The manager was interested in seeing the pictures Rowlands had taken of Brenda Lee, and asked for the negatives. Rowlands sent them to him, and three weeks later, received a cheque in the mail for $35. Two months later, Rowlands received another call, this time asking him if he would go to a local radio station to shoot another American musician, who would be there to do an interview. The pay this time was $50, and after he handed over his film, he was introduced to the singer: Sam Cooke.
Rowlands’ photography gigs progressed to the point where his work was known by editors of New York-based national magazines. “16” magazine became his largest account, and the pay started getting better. The year he was in Grade 11, Rowlands recalls, he made $11,000 — $80 per 8x10-inch photo. “After doing this kind of stuff, which was just my heart saying I’ve got to take pictures, I said, ‘Do you know the formal, technical thing of what you’re doing?’ I didn’t,” Rowlands says.
He enrolled in photography studies at Ryerson University, missing a fair number of classes to go on the road with acts like Conway Twitty, who later became a close friend. Among the artists Rowlands has photographed over the years: Frankie Avalon, Jimi Hendrix, Bob Marley, Slash, Alice Cooper, Sting, Michael Jackson, KISS and Willie Nelson.
He toured with The Rolling Stones and a single photo he took of the Beatles when he was 19 years old has made him more than $650,000 to date.
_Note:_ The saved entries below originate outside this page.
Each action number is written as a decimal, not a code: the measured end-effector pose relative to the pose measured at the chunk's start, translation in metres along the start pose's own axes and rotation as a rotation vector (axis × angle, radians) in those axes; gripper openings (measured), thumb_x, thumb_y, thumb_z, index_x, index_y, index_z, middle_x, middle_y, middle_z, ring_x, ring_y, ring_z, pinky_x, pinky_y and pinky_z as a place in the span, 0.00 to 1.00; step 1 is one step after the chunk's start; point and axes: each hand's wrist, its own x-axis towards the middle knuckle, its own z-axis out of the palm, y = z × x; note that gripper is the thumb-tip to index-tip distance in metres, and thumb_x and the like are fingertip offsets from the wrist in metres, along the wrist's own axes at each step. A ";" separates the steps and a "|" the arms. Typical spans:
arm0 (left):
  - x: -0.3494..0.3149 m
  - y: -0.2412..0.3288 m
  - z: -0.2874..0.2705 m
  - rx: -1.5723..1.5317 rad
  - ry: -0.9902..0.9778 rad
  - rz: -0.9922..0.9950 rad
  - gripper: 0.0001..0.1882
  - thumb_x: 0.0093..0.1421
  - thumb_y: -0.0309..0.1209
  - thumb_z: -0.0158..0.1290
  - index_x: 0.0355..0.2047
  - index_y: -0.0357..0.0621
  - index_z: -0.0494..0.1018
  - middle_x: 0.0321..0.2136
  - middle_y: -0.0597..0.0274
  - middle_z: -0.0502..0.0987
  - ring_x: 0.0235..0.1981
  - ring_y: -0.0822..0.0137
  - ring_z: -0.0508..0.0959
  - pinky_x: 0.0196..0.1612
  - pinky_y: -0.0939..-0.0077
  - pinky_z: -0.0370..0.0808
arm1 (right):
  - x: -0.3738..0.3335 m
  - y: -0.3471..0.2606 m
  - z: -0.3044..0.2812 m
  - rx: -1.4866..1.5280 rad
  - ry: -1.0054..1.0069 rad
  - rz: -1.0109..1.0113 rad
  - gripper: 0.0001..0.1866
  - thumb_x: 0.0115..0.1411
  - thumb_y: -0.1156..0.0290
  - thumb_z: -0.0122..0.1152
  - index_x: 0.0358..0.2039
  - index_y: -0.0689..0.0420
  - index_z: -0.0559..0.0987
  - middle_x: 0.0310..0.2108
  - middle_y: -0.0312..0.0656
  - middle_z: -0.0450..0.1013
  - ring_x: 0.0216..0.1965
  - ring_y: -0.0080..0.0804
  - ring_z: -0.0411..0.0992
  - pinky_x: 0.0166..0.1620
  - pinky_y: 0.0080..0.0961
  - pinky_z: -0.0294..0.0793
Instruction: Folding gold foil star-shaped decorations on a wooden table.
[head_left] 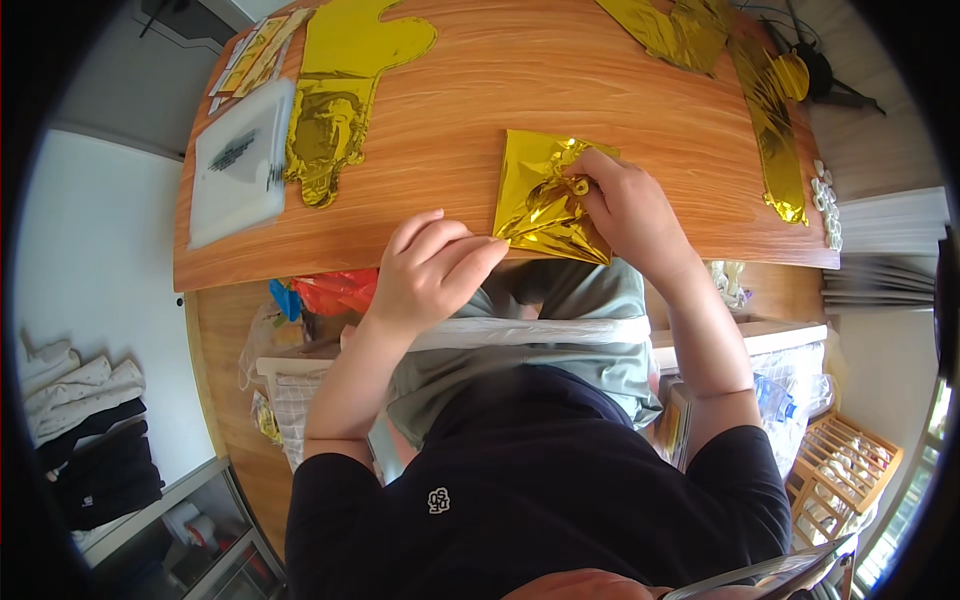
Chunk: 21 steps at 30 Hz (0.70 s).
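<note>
A folded gold foil balloon (522, 172) lies near the front edge of the table, its shiny surface creased and bunched on the right side. My right hand (635, 205) is closed, pinching the gathered foil between thumb and fingers. At the lower left corner of the same balloon, my left hand (435, 265) pinches with thumb and forefinger, while its other fingers are loosely bent. Farther left, a flat uninflated gold foil balloon (345, 60) is spread out on the wood.
The wooden table (450, 90) carries a clear plastic stack (240, 165) and flat packets (258, 55) at left. More gold foil balloons (765, 140) lie at the right, beside a black cabled object (815, 70) and small white pieces (826, 205). A red plastic bag (335, 292) sits below the edge.
</note>
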 end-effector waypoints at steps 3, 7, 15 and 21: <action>0.008 0.012 0.004 -0.020 0.023 -0.151 0.16 0.59 0.35 0.65 0.47 0.52 0.80 0.40 0.71 0.85 0.42 0.65 0.82 0.58 0.58 0.74 | 0.002 0.000 0.004 -0.023 0.020 0.031 0.09 0.65 0.76 0.57 0.45 0.60 0.78 0.35 0.55 0.80 0.39 0.59 0.79 0.41 0.47 0.77; 0.029 0.045 0.021 -0.065 -0.083 -0.224 0.31 0.62 0.47 0.62 0.61 0.45 0.74 0.62 0.57 0.75 0.62 0.56 0.75 0.66 0.52 0.70 | 0.003 -0.003 0.003 -0.008 0.028 0.045 0.09 0.64 0.76 0.58 0.45 0.61 0.78 0.35 0.56 0.80 0.39 0.60 0.78 0.42 0.48 0.77; 0.027 0.053 0.038 -0.029 -0.250 -0.266 0.40 0.63 0.53 0.60 0.67 0.40 0.69 0.67 0.50 0.70 0.69 0.53 0.69 0.69 0.52 0.68 | 0.003 -0.013 -0.005 0.179 -0.004 0.222 0.09 0.69 0.72 0.61 0.46 0.62 0.78 0.31 0.50 0.80 0.32 0.42 0.81 0.37 0.35 0.78; 0.030 0.053 0.040 0.003 -0.250 -0.251 0.37 0.63 0.51 0.61 0.66 0.41 0.70 0.66 0.52 0.71 0.68 0.54 0.69 0.69 0.55 0.68 | 0.006 0.001 0.002 0.259 0.191 0.253 0.09 0.65 0.72 0.68 0.43 0.62 0.82 0.32 0.45 0.80 0.29 0.35 0.78 0.35 0.28 0.77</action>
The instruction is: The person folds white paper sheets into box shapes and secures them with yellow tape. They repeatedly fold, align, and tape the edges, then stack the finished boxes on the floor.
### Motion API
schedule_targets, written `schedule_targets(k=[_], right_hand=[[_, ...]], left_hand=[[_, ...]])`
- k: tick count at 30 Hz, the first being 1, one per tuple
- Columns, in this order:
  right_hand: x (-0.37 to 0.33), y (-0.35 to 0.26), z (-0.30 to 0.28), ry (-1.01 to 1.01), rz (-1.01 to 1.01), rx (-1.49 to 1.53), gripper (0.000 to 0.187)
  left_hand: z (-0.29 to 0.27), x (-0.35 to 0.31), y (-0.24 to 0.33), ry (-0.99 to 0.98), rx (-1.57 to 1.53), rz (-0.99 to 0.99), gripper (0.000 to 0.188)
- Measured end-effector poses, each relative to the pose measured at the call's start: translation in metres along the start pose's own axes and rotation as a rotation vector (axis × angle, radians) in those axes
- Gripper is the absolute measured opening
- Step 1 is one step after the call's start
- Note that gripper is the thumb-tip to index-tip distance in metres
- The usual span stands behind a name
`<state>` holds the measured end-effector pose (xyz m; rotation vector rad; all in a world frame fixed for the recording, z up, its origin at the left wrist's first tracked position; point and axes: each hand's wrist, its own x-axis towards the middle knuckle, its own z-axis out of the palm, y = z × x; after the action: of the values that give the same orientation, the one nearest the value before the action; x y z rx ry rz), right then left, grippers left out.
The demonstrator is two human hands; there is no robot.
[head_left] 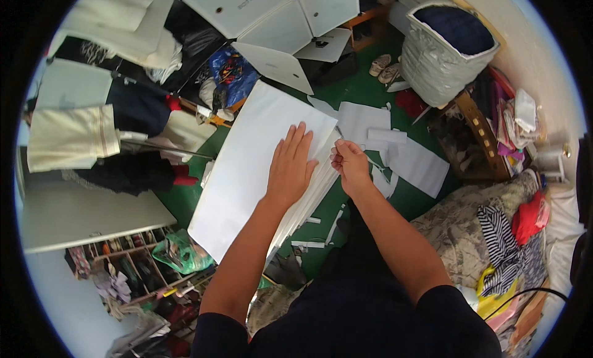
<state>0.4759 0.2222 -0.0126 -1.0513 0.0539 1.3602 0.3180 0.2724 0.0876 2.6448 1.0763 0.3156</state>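
Observation:
A large white sheet [247, 154] lies slantwise on top of a pale stack [307, 206] whose layered edges show along its right side. My left hand [291, 166] rests flat on the sheet, fingers stretched out toward its far end. By the sheet's right edge, my right hand [349, 165] is closed in a pinch. From its fingertips a slim, greyish tool [338, 132] points away from me; its kind is too small to make out.
Cut white pieces [420, 166] and narrow strips [334, 227] litter the green floor [346, 86]. A silvery bag [441, 61] and shoes [384, 68] stand far right. Clothes cover a patterned surface [448, 234] at right. White cabinet panels [281, 24] rise behind; clothing [74, 135] hangs left.

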Motion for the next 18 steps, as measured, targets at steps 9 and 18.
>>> schedule_targets(k=[9, 18], right_hand=[[0.007, 0.019, 0.017, 0.112, -0.060, 0.119, 0.019], [0.018, 0.038, 0.030, 0.242, -0.113, 0.085, 0.021]], left_hand=[[0.020, 0.105, -0.024, -0.221, 0.100, 0.238, 0.044], [0.032, 0.123, -0.034, -0.329, -0.054, 0.207, 0.021]])
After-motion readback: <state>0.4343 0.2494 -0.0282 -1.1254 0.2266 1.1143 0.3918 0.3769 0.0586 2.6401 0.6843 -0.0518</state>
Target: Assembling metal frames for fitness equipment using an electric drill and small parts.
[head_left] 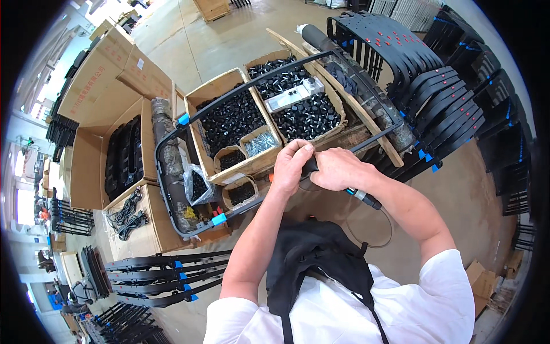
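My left hand is closed, its thumb and forefinger pinched together above the near side of a black tubular frame. Whatever lies between those fingers is too hidden to name. Right beside it, my right hand is wrapped around what looks like a power screwdriver; its dark rear end with a light blue ring and a thin cord shows below my wrist. A dark piece shows between the two hands. The black frame, marked with blue tape, spans the bench around the parts boxes.
Wooden bins hold black knob-headed bolts, silver screws and small dark parts. A cardboard carton with black parts stands left. Stacked black frames rise at the right, others at lower left. A wooden strip crosses the bench.
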`<state>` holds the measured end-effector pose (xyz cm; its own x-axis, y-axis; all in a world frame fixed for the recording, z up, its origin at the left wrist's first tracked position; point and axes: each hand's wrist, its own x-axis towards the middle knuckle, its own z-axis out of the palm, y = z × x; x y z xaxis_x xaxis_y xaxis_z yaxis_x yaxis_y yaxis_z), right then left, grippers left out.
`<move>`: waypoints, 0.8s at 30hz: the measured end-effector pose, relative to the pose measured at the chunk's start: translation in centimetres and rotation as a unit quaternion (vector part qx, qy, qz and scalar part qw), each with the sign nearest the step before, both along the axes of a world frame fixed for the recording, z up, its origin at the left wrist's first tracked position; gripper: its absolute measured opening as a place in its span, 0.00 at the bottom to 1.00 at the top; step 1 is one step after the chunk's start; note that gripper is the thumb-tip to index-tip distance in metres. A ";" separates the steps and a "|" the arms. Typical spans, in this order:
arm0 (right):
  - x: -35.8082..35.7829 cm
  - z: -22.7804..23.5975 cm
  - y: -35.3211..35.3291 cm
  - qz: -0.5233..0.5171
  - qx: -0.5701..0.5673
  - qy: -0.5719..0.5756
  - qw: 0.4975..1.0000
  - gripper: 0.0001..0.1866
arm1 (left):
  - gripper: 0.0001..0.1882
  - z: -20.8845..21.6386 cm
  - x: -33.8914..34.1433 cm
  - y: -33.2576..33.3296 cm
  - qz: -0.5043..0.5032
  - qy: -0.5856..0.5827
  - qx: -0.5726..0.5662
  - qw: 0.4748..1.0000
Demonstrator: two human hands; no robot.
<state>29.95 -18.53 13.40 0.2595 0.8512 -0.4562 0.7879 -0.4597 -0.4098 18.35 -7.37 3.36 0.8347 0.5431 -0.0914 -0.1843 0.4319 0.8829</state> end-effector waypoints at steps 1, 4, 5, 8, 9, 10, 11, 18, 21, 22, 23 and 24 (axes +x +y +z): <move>-0.2 0.1 0.0 -0.001 -0.008 -0.002 1.000 0.19 | 0.06 0.0 -0.1 -0.2 0.001 -0.001 0.002 1.000; -0.3 -0.1 -0.5 0.000 -0.002 0.005 1.000 0.20 | 0.05 -0.1 -0.5 -0.5 0.005 -0.005 0.003 1.000; -0.4 -0.3 -0.7 0.001 0.011 0.014 1.000 0.22 | 0.05 -0.3 -0.8 -0.6 0.000 -0.003 0.006 1.000; -0.8 -1.2 -1.1 0.008 0.012 -0.007 1.000 0.25 | 0.04 -0.8 -1.2 -1.0 -0.008 -0.006 0.011 1.000; -1.1 -0.3 -0.9 0.000 -0.004 0.004 1.000 0.25 | 0.04 -0.9 -1.2 -1.0 0.000 0.000 0.000 1.000; -1.1 -0.3 -0.9 0.001 -0.003 0.002 1.000 0.25 | 0.04 -0.9 -1.2 -1.1 0.007 0.006 -0.011 1.000; -1.1 -0.6 -0.9 -0.005 -0.007 0.004 1.000 0.26 | 0.04 -1.0 -1.2 -1.2 0.009 0.003 -0.010 1.000; -1.1 -1.1 -0.4 -0.030 -0.060 0.026 0.997 0.23 | 0.04 -1.4 -1.3 -1.3 0.009 0.014 0.009 1.000; -0.8 -1.7 -0.3 -0.016 -0.057 0.041 0.997 0.21 | 0.04 -1.3 -1.4 -1.5 0.008 0.014 0.000 1.000; -0.7 -1.8 -0.2 -0.017 -0.058 0.043 0.997 0.21 | 0.04 -1.3 -1.4 -1.4 0.007 0.013 -0.005 1.000; -0.6 -1.9 -0.1 -0.017 -0.060 0.039 0.997 0.21 | 0.04 -1.3 -1.4 -1.4 0.006 0.012 -0.010 1.000; -0.5 -1.8 0.0 -0.015 -0.062 0.034 0.997 0.21 | 0.04 -1.3 -1.4 -1.3 0.007 0.013 -0.011 1.000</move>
Rowland also spent four years working with Elvis, hired by the president of RCA Canada.
“He said, ‘I’ve got the Elvis people coming in in a month to have meetings and I want to really zing them.’ I shoot these pictures and he gets them blown up and put behind his desk for when the RCA guys from New York show up. They’re sitting there going, ‘Ed, before we get down to the meeting, where did you get those?,’” explains Rowlands with a chuckle. “A month later, I get a phone call saying they saw my pictures and they wanted to hire me for some jobs in America.”